TASK STATEMENT: Write down exactly the lines of the listing below, beginning with the one containing "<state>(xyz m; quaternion" and closing with the final line.

GIVEN DATA:

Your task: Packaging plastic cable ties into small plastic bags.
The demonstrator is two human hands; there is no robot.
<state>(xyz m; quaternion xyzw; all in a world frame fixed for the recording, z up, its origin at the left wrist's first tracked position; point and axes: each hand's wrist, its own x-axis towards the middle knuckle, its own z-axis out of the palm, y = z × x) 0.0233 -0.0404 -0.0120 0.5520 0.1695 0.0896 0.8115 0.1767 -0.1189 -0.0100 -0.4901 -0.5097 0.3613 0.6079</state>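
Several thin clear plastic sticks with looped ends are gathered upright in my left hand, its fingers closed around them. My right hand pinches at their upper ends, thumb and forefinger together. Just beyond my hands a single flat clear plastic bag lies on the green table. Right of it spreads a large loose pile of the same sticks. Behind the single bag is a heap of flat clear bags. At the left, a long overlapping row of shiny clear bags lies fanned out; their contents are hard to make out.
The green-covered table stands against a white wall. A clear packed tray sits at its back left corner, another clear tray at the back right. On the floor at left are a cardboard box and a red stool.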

WRITTEN RESPONSE:
<state>(xyz m; quaternion xyzw; all in a world frame fixed for the recording, z up, its origin at the left wrist's first tracked position; point and axes: each hand's wrist, its own x-axis towards the middle knuckle, its own z-axis out of the palm, y = z × x) 0.0233 -0.0404 -0.0120 0.5520 0.1695 0.0896 0.8115 0.1767 -0.1189 -0.0100 -0.4901 -0.5097 0.3613 0.6079</state>
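Several thin clear plastic sticks with looped ends are gathered upright in my left hand, its fingers closed around them. My right hand pinches at their upper ends, thumb and forefinger together. Just beyond my hands a single flat clear plastic bag lies on the green table. Right of it spreads a large loose pile of the same sticks. Behind the single bag is a heap of flat clear bags. At the left, a long overlapping row of shiny clear bags lies fanned out; their contents are hard to make out.
The green-covered table stands against a white wall. A clear packed tray sits at its back left corner, another clear tray at the back right. On the floor at left are a cardboard box and a red stool.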

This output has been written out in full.